> [Task requirements] Looking at the data below, how many lines include the word "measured"? Respond with the number only.

> [Data provided]
──────

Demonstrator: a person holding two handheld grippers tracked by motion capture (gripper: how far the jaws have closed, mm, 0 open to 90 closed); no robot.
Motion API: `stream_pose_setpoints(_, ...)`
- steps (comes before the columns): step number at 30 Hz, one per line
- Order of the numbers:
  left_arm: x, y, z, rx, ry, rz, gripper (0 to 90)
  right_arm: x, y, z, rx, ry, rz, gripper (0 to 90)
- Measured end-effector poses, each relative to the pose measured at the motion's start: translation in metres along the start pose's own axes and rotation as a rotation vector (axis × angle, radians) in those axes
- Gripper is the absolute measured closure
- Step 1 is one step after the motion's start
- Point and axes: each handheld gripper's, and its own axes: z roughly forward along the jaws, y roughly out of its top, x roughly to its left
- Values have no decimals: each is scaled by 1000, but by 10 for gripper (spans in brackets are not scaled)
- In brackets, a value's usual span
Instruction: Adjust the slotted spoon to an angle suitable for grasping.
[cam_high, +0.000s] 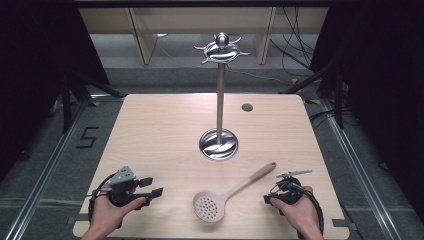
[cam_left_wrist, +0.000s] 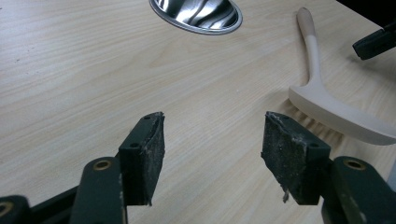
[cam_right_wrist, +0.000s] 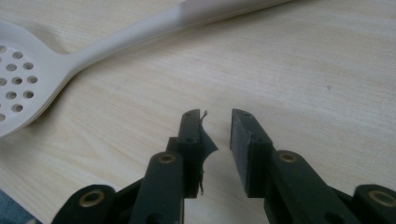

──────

> [Output of the exercise] 2